The other HPHA application was submitted Aug. 16 and sought an exemption to county administrative rules so that HPHA can renovate many vacant public housing units at its 50-unit Hale Aloha o Puna project in Keaau on Hawaii island at a cost of $10 million.

According to the application, the Hawaii County Department of Public Works rescinded a building permit because HPHA is using a licensed architect to manage the project after a different licensed architect produced the drawings for the work.

Ouansafi noted that the Lahaina fire destroyed two agency public housing projects and killed one tenant, while another remains missing.

The panel, however, was not asked to act on this application because county officials, Ouansafi said, have agreed to reissue the building permit.

Even though there was no decision-making at the meeting, there was plenty of contentious testimony.

Gary Cordery, another unsuccessful Republican candidate for governor in 2022, accused panel members or the agencies they represent of supporting redevelopment plans for a “smart city” on Maui. After some members challenged Cordery’s assertions, Medeiros paused the meeting briefly to allow for a calming of temperatures.
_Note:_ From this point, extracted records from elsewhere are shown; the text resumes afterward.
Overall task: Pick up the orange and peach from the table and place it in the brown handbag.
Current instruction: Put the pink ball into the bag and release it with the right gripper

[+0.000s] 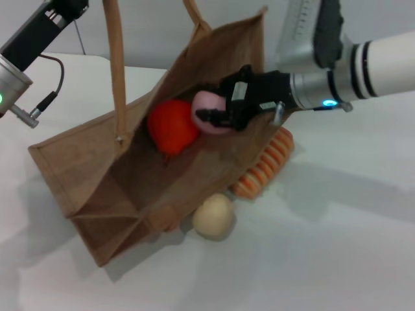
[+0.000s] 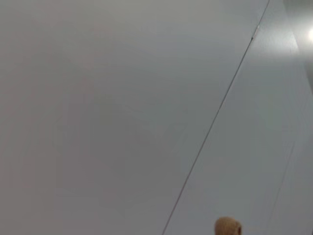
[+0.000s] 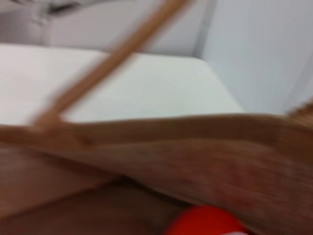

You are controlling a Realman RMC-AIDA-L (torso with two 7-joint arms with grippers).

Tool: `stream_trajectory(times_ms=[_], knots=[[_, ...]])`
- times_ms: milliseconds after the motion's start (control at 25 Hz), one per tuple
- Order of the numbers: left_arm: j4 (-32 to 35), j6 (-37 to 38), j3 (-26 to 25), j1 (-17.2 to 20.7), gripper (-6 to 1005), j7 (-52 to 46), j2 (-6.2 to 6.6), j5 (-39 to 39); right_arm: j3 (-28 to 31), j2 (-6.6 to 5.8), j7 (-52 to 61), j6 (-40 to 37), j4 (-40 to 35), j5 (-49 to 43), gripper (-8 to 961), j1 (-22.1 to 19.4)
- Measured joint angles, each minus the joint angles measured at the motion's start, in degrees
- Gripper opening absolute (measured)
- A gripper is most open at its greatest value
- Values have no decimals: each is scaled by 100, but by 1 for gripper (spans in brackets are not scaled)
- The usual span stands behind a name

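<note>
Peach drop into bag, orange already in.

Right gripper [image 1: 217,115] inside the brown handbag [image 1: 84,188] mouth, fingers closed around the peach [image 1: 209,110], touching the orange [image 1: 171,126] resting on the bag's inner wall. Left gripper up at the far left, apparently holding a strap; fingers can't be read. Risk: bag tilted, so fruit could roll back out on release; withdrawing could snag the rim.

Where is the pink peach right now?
In the head view, the peach is inside the brown handbag, held by the right end effector, touching the orange on its left.
</note>
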Motion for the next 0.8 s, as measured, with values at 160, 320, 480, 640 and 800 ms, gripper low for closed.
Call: stream_trajectory(times_ms=[160,320,480,640,800], knots=[[0,-8,0,-44,195,-6,0,21,8,26,-98,1196,444,151,399,263],[0,-15,-1,-53,196,-7,2,24,8,30,-729,1675,684,702,397,294],[0,-7,-12,-30,198,-12,3,24,13,30,-1573,1638,884,1372,402,241],[1,16,-18,-23,199,-15,3,24,13,30,-1986,1581,920,1665,428,124],[1,21,-43,-8,200,-13,1,22,13,26,-2403,1319,943,1997,469,-42]])
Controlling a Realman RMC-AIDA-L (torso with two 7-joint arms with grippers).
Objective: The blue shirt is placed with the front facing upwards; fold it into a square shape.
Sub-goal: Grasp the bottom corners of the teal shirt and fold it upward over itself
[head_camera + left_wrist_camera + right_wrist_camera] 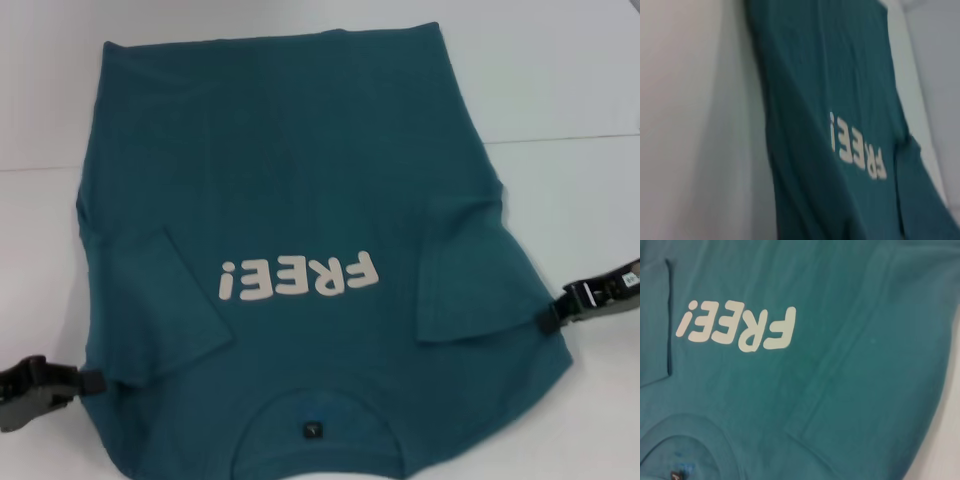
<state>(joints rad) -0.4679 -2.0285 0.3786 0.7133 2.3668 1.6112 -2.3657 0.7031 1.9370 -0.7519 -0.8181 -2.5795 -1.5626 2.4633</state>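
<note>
The blue shirt lies flat, front up, on the white surface, collar nearest the robot, hem far. Its long axis runs away from the robot, and both sleeves are already folded in over the body. The left gripper sits at the near left shoulder edge, the right gripper at the right shoulder edge. The shirt lies between them, inward of each. Both are about equally near. Cannot tell if either pair of jaws is apart or clamped on cloth.

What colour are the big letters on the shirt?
White "FREE!" letters on the dark teal-blue cotton T-shirt, clearest in the right wrist view.
</note>
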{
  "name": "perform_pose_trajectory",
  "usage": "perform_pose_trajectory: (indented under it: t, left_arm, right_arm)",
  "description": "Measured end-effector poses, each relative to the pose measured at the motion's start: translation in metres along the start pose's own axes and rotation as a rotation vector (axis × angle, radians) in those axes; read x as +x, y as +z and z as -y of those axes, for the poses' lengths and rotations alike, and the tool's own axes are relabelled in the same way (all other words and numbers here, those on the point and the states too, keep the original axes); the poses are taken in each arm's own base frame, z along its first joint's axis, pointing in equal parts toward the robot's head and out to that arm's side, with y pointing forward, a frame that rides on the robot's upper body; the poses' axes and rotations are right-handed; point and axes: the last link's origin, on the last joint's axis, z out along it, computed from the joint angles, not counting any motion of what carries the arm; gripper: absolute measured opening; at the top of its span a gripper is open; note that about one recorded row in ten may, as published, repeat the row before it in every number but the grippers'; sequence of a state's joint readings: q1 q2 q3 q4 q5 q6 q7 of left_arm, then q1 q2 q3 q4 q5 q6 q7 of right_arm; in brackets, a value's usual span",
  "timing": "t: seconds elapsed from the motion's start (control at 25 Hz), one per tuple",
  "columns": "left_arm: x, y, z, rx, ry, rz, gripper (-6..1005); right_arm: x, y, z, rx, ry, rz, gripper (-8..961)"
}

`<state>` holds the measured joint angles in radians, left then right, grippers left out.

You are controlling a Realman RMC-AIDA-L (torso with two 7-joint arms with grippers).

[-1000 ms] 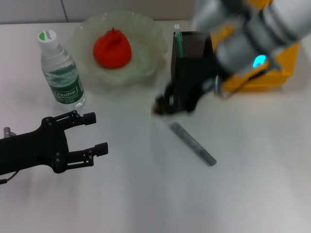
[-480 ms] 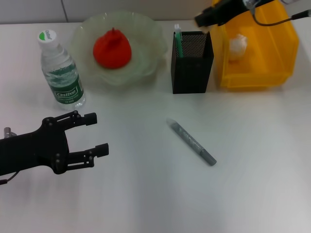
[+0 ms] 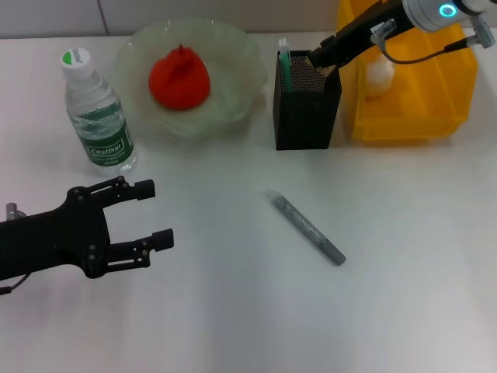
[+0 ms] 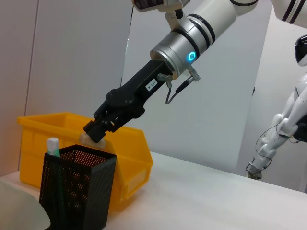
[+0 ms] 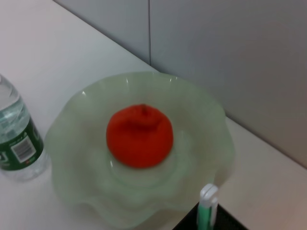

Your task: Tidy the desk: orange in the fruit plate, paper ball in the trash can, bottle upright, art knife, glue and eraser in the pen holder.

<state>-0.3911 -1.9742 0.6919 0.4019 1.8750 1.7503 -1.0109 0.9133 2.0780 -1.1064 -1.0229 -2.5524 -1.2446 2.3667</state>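
One orange (image 3: 179, 78) in fruit plate (image 3: 233, 109) (one bottle (image 3: 97, 114) upright).

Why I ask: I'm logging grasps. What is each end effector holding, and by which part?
Left end effector, open, holds nothing. Right end effector hangs over the pen holder; whether it grips anything cannot be told.

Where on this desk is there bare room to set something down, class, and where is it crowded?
Free: the near desk in front of the grey art knife, and right of it below the trash can. Crowded: the far row of bottle, fruit plate, pen holder, with the right gripper above it.
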Motion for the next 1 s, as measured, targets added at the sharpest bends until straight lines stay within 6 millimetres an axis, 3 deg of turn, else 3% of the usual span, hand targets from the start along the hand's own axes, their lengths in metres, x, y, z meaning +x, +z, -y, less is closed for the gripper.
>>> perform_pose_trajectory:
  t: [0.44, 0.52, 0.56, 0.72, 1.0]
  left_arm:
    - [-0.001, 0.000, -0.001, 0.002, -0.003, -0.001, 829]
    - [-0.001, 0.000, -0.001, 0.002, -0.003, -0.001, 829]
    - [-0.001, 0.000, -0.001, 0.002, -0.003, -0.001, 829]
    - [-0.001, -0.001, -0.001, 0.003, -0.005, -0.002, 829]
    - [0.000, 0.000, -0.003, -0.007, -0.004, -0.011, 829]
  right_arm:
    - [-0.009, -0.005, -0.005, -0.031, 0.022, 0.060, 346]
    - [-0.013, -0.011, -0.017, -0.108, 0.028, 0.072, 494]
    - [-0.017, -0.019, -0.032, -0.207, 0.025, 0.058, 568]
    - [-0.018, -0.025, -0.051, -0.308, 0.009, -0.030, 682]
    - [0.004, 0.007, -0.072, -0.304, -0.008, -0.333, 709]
Penn, who like Cordery lost the Republican nomination to James “Duke” Aiona in the election won by Green, a Democrat, was the first to speak after the break, and he chastised panel members for some responses.

“We come here to talk about something, and then you guys start fighting with us,” Penn said.

Penn also called Green weak and suggested that the governor ducked out of the meeting when Penn arrived.

“I came inside. What? He gotta go check his bibbi­dees? What’s going on?” the retired mixed martial arts fighter said.

A representative of the governor said Green, who is not a panel member, left during the meeting because he had a previously scheduled meeting with U.S. Rep. Ed Case.

Trisha Kehaulani Watson, a panel member who runs the local environmental consulting firm Honua Consulting LLC, said nobody proposes to force anyone from Lahaina to move to Puna.

Maui resident Sterling Higa, a panel member and executive director of Housing Hawai‘i’s Future, asked for people to stop yelling at Medeiros and instead to support all the group’s members, who he said care about producing more affordable housing so that residents aren’t forced to leave Hawaii.

“They want to see this better,” said Higa, who choked up while speaking and noted that his wife is a graduate of Lahainaluna High School. “I’m angry, too. I don’t want to be here. Let’s do it together.”